After the bill was paid, it was another 15 minutes back to the dorms, 5 minutes of lingering and chatting on the street, and then 2 minutes to get upstairs to the fifth floor, where I often found my freshman residents creating their own bests and worsts. Usually I would sit with them for a while, before finally showering and going to bed. With their voices filtering through my door, I closed my eyes and fell asleep, smiling.
8 responses to “Scenes from a dorm”
College was piecemeal for me and never involved living in a dorm. I’ve never wished that I got to do it the traditional way, but it does seem like an experience that many enjoy.
I can tell you that 11 years after I graduated college, they’re still the best friends I could have even though some of us are separated by thousands of miles. With all of the insane family demands of Christmas, I think my favorite get-together was a quiet coffee with a close college pal I hadn’t talked to in person in probably three years. Treasure those memories and stories, you’ll never live that way in the real world. :)

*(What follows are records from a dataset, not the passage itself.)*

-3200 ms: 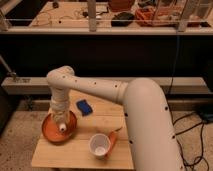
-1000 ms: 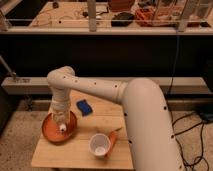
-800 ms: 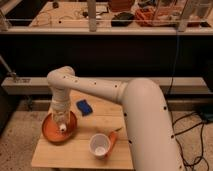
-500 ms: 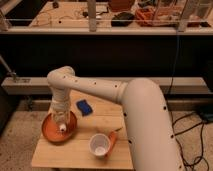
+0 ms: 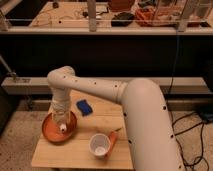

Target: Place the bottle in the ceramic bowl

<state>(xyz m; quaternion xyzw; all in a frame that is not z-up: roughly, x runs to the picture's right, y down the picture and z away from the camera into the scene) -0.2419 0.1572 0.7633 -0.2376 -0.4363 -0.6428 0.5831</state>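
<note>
The orange-brown ceramic bowl (image 5: 52,131) sits at the left end of the small wooden table (image 5: 82,155). My gripper (image 5: 61,121) hangs straight down over the bowl from the white arm. Just below it, inside the bowl, is the small pale bottle with a round white cap (image 5: 63,128). The gripper's end overlaps the bottle, so I cannot tell if it still grips it.
A blue sponge-like block (image 5: 84,106) lies behind the bowl toward the middle of the table. A white cup with an orange handle (image 5: 100,145) stands near the front edge. The thick white arm (image 5: 145,120) crosses the table's right side. Cables lie on the floor at right.
</note>
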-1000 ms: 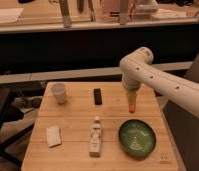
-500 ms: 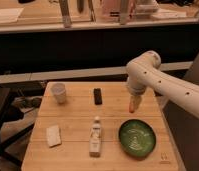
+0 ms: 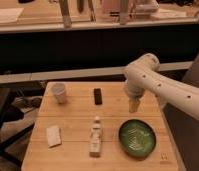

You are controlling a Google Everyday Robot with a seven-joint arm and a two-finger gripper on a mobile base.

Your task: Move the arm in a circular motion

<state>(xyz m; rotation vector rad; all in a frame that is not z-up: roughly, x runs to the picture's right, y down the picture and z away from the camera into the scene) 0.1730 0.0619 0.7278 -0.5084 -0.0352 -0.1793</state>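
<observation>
White dotted arm [image 3: 165, 86] bent downward, cream-tipped hand [image 3: 134, 105] over table's right side.

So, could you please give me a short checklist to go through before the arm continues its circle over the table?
1. Arm reaches in from the right, elbow high: ok.
2. Pincer points down over the table's right side, above the green bowl and apart from it: ok.
3. Pincer holds nothing visible: cannot tell.
4. Black remote lies to the pincer's left, apart from it: ok.
5. Bottle, cup and white cloth lie further left, apart from the pincer: ok.
6. Height of the tip over the wooden table: cannot tell.
</observation>
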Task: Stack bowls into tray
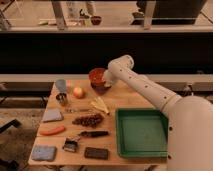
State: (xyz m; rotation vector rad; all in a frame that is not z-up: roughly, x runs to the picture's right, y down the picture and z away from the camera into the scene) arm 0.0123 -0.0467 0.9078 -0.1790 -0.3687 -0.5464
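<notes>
The hand (pixel 105 81) is at the far edge of the tabletop (pixel 125 100), at about 12 o'clock from its middle, at the end of the white arm (pixel 145 90) that reaches in from 4 o'clock. It is pressed up against the 3 o'clock side of the red-orange bowl (pixel 95 76). Its dark end merges with the bowl's rim, so I cannot tell whether it is open or closed, or whether it actually grips the bowl or only touches it.

The bowl sits upright, its mouth facing up, just at 9 o'clock from the hand. The green tray (pixel 141 146) lies well apart from both, at about 5 o'clock from the hand, near the front right corner of the tabletop. Only its bare flat bottom shows inside the rim.

At 8 o'clock from the bowl sits an apple (pixel 78 92), with a pale blue cup (pixel 61 84) beyond it at 9 o'clock. A banana (pixel 100 105) lies at 6 o'clock from the hand, between bowl and tray but nearer the bowl.
</notes>
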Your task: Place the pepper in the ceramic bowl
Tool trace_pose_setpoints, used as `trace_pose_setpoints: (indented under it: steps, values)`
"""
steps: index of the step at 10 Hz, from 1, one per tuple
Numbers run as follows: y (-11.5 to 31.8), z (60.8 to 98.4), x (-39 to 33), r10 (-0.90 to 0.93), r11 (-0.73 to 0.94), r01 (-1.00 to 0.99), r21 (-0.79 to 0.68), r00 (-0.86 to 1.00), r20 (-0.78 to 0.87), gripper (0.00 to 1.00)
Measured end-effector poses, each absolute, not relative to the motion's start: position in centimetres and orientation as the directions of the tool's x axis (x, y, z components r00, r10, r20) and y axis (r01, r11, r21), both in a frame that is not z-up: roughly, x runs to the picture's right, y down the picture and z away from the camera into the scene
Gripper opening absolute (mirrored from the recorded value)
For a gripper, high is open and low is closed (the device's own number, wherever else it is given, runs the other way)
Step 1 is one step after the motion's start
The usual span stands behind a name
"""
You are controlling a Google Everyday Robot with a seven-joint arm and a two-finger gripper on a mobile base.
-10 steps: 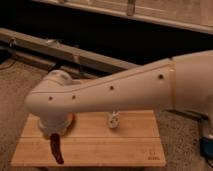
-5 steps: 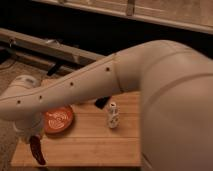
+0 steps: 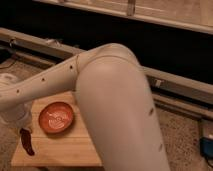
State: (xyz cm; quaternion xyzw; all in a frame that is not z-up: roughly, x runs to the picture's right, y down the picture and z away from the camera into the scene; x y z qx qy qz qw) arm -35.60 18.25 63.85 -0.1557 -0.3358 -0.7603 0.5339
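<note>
The ceramic bowl [image 3: 56, 117] is a shallow orange-red dish with whitish swirls, standing on the left part of the wooden table [image 3: 65, 150]. My gripper [image 3: 21, 128] is at the far left, to the left of the bowl and above the table's left edge. It is shut on the pepper [image 3: 27, 142], a slender dark red chili that hangs down from it, beside the bowl and outside its rim. My pale arm [image 3: 115, 110] fills the middle of the view and hides the right part of the table.
A metal rail [image 3: 170, 82] runs across behind the table in front of a dark wall. Speckled floor lies to the right, with a blue object [image 3: 206, 146] at the right edge.
My gripper has moved left with the pepper, from over the bowl to beside it, uncovering the bowl. My arm now hides the small white cup and the dark object behind it.
</note>
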Motion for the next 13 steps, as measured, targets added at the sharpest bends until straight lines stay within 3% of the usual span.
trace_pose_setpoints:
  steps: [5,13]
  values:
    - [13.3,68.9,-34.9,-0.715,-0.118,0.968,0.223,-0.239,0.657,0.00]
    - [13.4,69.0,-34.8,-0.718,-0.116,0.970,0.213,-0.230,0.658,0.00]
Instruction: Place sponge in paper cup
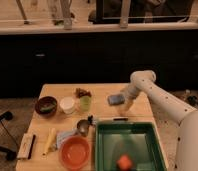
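The blue-grey sponge (114,99) lies flat on the wooden table (142,109), toward the back right. My gripper (124,98) hangs from the white arm right at the sponge's right edge, low over the table and open; I cannot tell whether it touches the sponge. The white paper cup (68,105) stands upright to the left, roughly two cup-widths from the sponge, with a pale green cup (85,103) between the two.
A green bin (99,146) holding an orange-red block (124,161) fills the front right. An orange bowl (74,152), a metal cup (83,126), a yellow item (50,141) and a brush (26,146) sit front left. A dark bowl (46,106) and brown snacks (82,92) lie near the cups.
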You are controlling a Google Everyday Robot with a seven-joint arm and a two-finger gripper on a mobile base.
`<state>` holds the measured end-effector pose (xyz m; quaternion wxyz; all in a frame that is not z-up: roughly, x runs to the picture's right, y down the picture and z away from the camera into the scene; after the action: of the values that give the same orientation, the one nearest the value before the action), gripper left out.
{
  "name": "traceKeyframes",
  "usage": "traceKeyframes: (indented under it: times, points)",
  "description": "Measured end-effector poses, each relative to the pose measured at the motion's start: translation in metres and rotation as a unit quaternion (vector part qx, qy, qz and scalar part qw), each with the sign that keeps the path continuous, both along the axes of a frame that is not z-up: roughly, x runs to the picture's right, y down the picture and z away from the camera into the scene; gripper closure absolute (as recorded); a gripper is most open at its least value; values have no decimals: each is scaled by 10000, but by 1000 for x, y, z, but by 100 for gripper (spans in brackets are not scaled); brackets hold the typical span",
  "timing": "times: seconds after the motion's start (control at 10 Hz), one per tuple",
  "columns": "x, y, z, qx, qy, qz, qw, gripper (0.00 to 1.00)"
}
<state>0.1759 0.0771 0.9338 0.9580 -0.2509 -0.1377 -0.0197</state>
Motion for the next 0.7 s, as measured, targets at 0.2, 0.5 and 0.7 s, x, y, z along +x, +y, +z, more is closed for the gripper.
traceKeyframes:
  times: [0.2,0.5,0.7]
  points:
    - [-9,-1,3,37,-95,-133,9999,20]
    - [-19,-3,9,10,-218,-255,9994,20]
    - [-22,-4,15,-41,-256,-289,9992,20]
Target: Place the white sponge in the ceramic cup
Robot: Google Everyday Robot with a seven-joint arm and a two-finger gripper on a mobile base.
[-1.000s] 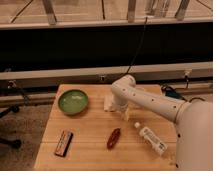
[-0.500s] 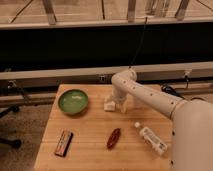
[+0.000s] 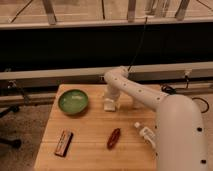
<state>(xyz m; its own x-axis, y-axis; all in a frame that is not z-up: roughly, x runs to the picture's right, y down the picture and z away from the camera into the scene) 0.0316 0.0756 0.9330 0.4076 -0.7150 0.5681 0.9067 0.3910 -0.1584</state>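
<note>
My gripper (image 3: 111, 96) hangs at the end of the white arm, pointing down over the far middle of the wooden table (image 3: 90, 135). Directly under it sits a small white object (image 3: 110, 105), which looks like the ceramic cup. The gripper is right above it or touching it. I cannot make out the white sponge as a separate thing; it may be hidden by the gripper or merged with the white shape.
A green bowl (image 3: 73, 101) stands left of the gripper. A dark flat packet (image 3: 63, 143) lies front left, a red-brown oblong item (image 3: 114, 138) front middle, and a clear bottle (image 3: 146, 133) by the robot's body on the right.
The gripper has moved a little left and down, from beside the small white object to directly over it. Nothing else on the table has moved.
</note>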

I really liked this. Thanks for transporting me to a college scene today. Those were the days…
Thanks for sharing a wonderful memory.
Makes me look forward to going back to school ;) never had the dorm experience though, I always lived at home.
Sonje-
Many, yes, but definitely not all. Fortunately I had a great RA. (Erm, haha, it was Andy. For the record, we didn’t get romantically involved until almost a year later. :P) I like to think that, as an RA myself, I helped other freshmen have similarly wonderful experiences.
Mike-
You know what’s funny? I thought that would be the case for me, but my middle & high school friends have proven to be the ones that lasted. (We were an exceptional group, if I do say so myself.) That said, those friends (mentioned in #3) will always hold a special place in my heart, and I think we’ll always be able to pick up where we left off.
Love these sketches! I love how in the last line of the second one, you totally turn around the meaning of the vignette–“I was the queen of melodrama,” and introduce a new, maybe more nuanced perspective after the fact.